*** Begin section ***
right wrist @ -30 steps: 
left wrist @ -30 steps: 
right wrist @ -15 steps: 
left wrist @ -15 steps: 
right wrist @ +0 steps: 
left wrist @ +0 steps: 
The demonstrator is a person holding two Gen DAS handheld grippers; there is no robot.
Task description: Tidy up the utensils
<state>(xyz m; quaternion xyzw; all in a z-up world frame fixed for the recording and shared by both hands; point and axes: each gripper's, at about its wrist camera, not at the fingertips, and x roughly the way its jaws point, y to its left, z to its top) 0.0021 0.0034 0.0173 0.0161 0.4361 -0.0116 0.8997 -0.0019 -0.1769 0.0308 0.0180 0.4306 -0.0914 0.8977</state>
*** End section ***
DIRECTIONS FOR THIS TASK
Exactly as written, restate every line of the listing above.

RESPONSE
right wrist @ -30 steps: 
left wrist @ -30 steps: 
right wrist @ -15 steps: 
left wrist @ -15 steps: 
right wrist @ +0 steps: 
left wrist @ +0 steps: 
The demonstrator is a person holding two Gen DAS handheld grippers; there is no robot.
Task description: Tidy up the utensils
<state>(xyz m; quaternion xyzw; all in a z-up world frame fixed for the recording and shared by both hands; point and axes: each gripper's, at about its wrist camera, not at the fingertips, and x roughly the way its jaws point, y to its left, z to its top) 0.0021 0.0034 0.0173 0.0161 0.4361 -0.0116 0.8997 -0.0019 -0.1769 0.0308 0.0180 0.4306 -0.0914 0.8977</state>

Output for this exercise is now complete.